**PROBLEM REQUIREMENTS:**
The complete data, repeated exactly, should form your response.

**INFORMATION PROVIDED:**

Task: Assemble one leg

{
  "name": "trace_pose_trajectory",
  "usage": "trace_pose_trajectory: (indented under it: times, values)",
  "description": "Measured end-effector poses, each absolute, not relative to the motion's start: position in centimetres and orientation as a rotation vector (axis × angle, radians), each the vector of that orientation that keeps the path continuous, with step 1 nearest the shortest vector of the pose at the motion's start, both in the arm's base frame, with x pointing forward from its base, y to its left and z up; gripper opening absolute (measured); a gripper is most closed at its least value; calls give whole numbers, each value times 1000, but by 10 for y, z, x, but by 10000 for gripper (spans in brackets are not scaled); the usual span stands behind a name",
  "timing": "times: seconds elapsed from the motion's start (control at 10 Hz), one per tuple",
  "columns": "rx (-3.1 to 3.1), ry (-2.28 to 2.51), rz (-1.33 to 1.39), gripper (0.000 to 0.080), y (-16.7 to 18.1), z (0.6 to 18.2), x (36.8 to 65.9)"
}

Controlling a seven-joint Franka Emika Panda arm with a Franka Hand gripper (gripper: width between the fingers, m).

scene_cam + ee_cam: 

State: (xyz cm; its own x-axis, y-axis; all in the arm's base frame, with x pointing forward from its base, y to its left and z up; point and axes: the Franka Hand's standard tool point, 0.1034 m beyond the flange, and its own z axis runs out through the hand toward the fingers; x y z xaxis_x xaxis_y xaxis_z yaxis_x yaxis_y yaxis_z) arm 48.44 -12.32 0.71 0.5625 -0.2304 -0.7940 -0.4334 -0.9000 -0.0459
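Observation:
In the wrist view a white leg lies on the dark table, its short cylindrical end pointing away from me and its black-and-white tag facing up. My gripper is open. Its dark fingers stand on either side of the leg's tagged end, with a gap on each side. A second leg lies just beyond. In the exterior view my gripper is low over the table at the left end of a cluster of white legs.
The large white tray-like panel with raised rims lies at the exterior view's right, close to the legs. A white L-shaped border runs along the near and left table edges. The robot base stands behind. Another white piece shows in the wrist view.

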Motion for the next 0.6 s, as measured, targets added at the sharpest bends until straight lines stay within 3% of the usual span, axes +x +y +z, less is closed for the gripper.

**ANSWER SPACE:**
Task: Assemble one leg

{
  "name": "trace_pose_trajectory",
  "usage": "trace_pose_trajectory: (indented under it: times, values)",
  "description": "Measured end-effector poses, each absolute, not relative to the motion's start: position in centimetres and orientation as a rotation vector (axis × angle, radians), each the vector of that orientation that keeps the path continuous, with step 1 nearest the shortest vector of the pose at the motion's start, both in the arm's base frame, with x pointing forward from its base, y to its left and z up; gripper opening absolute (measured); a gripper is most closed at its least value; calls give whole numbers, each value times 1000, but by 10 for y, z, x, but by 10000 for gripper (spans in brackets are not scaled); the usual span stands behind a name",
  "timing": "times: seconds elapsed from the motion's start (control at 10 Hz), one per tuple",
  "columns": "rx (-3.1 to 3.1), ry (-2.28 to 2.51), rz (-1.33 to 1.39), gripper (0.000 to 0.080), y (-16.7 to 18.1), z (0.6 to 18.2), x (36.8 to 65.9)"
}

Controlling a seven-joint Franka Emika Panda arm with a Franka Hand gripper (gripper: width between the fingers, m).

scene_cam + ee_cam: 

State: (xyz cm; its own x-axis, y-axis; all in the arm's base frame, with x pointing forward from its base, y to its left and z up; point and axes: the Franka Hand's standard tool point, 0.1034 m beyond the flange, and its own z axis runs out through the hand toward the fingers; x y z xaxis_x xaxis_y xaxis_z yaxis_x yaxis_y yaxis_z) arm 48.44 -12.32 0.71 0.5625 -0.2304 -0.7940 -0.4334 -0.9000 -0.0459
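Observation:
In the wrist view a white leg lies on the dark table, its short cylindrical end pointing away from me and its black-and-white tag facing up. My gripper is open. Its dark fingers stand on either side of the leg's tagged end, with a gap on each side. A second leg lies just beyond. In the exterior view my gripper is low over the table at the left end of a cluster of white legs.
The large white tray-like panel with raised rims lies at the exterior view's right, close to the legs. A white L-shaped border runs along the near and left table edges. The robot base stands behind. Another white piece shows in the wrist view.
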
Motion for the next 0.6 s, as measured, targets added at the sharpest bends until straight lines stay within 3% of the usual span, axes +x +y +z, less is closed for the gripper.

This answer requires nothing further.